Current Studies & Solutions
The National Survey of Sexual Health and Behavior conducted by Indiana University in 2009 was an extremely comprehensive study that surveyed over 5,500 people from adolescence into old age. It covered 40 combinations of sex acts, same sex encounters, and condom usage. Although this survey is very thorough and provides some very interesting data, it doesn’t focus solely on women’s sexual health. One interesting piece of data that is worth noting and delving deeper into concerns female orgasm. “About 85% of men report that their partner had an orgasm at the most recent sexual event; this compares to the 64% of women who report having had an orgasm at their most recent sexual event. (A difference that is too large to be accounted for by some of the men having had male partners at their most recent event.)”
Indiana University’s Center for Sexual Health Promotion has published many papers on women’s use of sex toys, sex after breast cancer, the use of and attitudes towards lubricants, and vulvovaginal pain and discomfort. You will see this in several of their studies that look at women’s use of lubricants, sex toys, and sexual function after breast cancer treatment. Research is also being done here to understand the social and behavioral factors of vulvovaginal pain.
Northeastern University added a Women’s Gender and Sexuality Studies program to its College of Social Sciences and Humanities in 2015 with the intent of exploring “the social location of women and men and the ways in which gender and sexuality are embedded in and structure our everyday lives.” Yale has a similar program that began in 1979. Its purpose is to look at gender and sexuality within the context of culture and and society. Other universities have theses same programs, but the research coming out of these institutions is.
There are studies being conducted that study women’s sexuality within various social constructs. A 2015 Queens University study showed that women tend to be aroused by diverse sexual stimuli regardless of sexual orientation. This is all good research and helpful in understanding the vastly multifaceted female sexuality, but it barely scratches the surface of physiological sexual health issues for women. There is more research to come.
It’s true, we as women are so wonderfully and uniquely made. It is also true that there is not a large volume of research geared specifically to women’s sexuality, and there are many questions that are still unanswered, but you are your own best advocate. If you are experiencing trouble, anxiety, pain, low libido, etc. you should consult your doctor and or reach out to a sex therapist.
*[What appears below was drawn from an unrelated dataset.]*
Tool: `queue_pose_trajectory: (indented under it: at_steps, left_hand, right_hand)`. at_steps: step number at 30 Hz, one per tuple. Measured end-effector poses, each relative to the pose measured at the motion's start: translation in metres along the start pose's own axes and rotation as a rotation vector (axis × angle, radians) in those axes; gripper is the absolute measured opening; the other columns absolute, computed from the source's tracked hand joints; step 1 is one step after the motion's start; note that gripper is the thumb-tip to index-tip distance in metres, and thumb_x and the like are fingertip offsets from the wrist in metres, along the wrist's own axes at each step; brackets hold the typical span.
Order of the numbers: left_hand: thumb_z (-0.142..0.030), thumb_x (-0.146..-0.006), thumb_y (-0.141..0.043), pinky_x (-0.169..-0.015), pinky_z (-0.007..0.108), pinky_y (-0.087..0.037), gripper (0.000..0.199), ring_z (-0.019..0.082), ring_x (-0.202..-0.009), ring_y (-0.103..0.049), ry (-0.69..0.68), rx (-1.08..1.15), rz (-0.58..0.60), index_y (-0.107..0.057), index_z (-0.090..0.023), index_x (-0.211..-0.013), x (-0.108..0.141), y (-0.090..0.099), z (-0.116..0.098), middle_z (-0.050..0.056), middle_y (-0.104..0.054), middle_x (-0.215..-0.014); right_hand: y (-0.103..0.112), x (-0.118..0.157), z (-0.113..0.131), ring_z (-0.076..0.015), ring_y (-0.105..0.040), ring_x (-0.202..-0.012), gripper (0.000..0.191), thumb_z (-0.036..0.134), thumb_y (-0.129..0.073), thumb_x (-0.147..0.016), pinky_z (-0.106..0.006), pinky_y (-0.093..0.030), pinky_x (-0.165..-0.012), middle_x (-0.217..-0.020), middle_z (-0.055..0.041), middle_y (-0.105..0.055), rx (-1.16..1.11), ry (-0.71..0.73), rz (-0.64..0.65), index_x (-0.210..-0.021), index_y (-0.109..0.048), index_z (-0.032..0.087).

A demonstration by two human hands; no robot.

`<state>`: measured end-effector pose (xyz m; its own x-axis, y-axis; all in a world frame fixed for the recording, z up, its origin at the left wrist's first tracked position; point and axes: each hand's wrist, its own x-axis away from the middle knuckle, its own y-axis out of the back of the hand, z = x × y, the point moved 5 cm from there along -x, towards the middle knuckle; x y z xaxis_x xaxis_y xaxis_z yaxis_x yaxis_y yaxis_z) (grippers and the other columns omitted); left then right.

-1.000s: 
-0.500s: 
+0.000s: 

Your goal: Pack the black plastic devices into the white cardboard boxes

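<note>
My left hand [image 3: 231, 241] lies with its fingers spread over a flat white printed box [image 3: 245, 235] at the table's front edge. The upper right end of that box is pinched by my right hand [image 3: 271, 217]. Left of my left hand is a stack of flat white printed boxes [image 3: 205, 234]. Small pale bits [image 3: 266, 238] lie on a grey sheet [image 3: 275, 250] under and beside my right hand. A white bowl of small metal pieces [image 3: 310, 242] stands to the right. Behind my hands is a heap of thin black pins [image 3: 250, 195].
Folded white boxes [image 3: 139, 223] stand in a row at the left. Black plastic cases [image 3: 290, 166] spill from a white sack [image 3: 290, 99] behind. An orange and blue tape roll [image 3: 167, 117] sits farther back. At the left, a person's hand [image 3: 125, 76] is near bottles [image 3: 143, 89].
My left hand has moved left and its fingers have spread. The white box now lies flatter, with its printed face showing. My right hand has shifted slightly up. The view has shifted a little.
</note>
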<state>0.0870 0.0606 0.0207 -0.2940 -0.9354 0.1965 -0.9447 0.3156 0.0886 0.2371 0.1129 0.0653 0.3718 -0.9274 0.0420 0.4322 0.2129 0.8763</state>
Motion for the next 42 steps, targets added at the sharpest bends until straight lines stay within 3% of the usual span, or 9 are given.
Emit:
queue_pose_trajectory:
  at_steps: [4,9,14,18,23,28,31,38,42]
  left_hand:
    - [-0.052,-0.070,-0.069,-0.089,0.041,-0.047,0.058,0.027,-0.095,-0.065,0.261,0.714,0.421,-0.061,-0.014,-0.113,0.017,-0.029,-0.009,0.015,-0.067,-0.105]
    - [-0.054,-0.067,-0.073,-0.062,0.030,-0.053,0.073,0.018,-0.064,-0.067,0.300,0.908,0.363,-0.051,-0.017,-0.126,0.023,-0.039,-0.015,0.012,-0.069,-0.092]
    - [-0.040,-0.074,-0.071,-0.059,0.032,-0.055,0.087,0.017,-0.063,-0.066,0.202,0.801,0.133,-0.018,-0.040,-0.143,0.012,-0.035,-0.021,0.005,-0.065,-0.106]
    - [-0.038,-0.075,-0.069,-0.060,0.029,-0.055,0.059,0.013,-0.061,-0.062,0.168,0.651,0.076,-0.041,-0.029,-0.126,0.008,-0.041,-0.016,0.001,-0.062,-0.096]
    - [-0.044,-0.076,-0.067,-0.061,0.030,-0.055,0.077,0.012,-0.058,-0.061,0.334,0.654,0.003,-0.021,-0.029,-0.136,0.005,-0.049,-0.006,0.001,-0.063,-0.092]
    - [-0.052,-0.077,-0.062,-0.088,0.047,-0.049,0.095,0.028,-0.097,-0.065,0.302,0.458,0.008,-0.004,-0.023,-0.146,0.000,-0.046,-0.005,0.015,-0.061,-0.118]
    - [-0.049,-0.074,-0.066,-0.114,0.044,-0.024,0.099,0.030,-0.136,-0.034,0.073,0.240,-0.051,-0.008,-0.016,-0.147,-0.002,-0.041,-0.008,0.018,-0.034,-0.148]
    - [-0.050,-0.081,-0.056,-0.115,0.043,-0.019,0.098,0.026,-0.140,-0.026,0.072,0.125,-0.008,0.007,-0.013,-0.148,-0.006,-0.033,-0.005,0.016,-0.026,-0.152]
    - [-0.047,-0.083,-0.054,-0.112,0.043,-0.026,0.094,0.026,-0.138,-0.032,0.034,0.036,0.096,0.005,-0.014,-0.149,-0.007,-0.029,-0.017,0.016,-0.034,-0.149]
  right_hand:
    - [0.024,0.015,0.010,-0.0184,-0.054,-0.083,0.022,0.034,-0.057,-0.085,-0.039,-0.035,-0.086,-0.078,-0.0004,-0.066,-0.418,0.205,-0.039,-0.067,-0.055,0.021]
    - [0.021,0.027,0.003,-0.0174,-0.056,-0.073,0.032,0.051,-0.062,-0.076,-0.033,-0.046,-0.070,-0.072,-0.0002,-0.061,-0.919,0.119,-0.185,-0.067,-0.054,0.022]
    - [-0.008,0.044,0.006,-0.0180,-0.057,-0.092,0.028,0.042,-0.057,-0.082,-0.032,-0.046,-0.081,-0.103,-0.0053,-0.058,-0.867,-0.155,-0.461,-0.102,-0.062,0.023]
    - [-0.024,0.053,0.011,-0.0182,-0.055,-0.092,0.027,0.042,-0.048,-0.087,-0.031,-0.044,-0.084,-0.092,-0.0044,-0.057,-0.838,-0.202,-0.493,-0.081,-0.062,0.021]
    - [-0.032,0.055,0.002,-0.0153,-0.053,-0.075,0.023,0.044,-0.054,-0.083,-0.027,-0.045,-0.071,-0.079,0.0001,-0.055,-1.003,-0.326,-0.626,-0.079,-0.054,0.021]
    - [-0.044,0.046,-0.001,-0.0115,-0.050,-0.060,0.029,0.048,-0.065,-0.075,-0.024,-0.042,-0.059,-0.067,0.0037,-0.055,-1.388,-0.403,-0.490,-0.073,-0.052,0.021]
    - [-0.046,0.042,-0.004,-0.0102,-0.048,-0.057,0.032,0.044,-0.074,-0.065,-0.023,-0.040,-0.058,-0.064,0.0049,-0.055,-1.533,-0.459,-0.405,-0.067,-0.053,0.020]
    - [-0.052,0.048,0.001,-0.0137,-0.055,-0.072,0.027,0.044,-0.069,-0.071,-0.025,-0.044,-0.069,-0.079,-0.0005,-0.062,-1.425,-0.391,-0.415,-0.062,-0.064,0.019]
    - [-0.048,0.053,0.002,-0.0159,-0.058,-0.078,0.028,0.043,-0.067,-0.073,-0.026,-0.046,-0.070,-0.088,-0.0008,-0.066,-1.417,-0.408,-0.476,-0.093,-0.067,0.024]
It may seem a little uncomfortable at first, but if you sincerely want to better your sex life, it may be a necessary first step.
Here are a few things to consider before seeing a professional:
- Are you sexually attracted to your partner?
- Do you like the way your partner touches you?
- If you are experiencing pain or discomfort, are you sexually aroused before having sex?
- Are you afraid to express yourself sexually?
- Have you experienced any sexual traumas?
- Are you physically healthy?
- Are you currently taking any medications?
- Have you consulted a therapist?
- Do you communicate well with your partner?
And here some questions to ask your medical provider.
- Could my medications be causing my sexual problems?
- Am I healthy enough to sustain a full sex life?
- Are there any medications or remedies that are safe for me to try?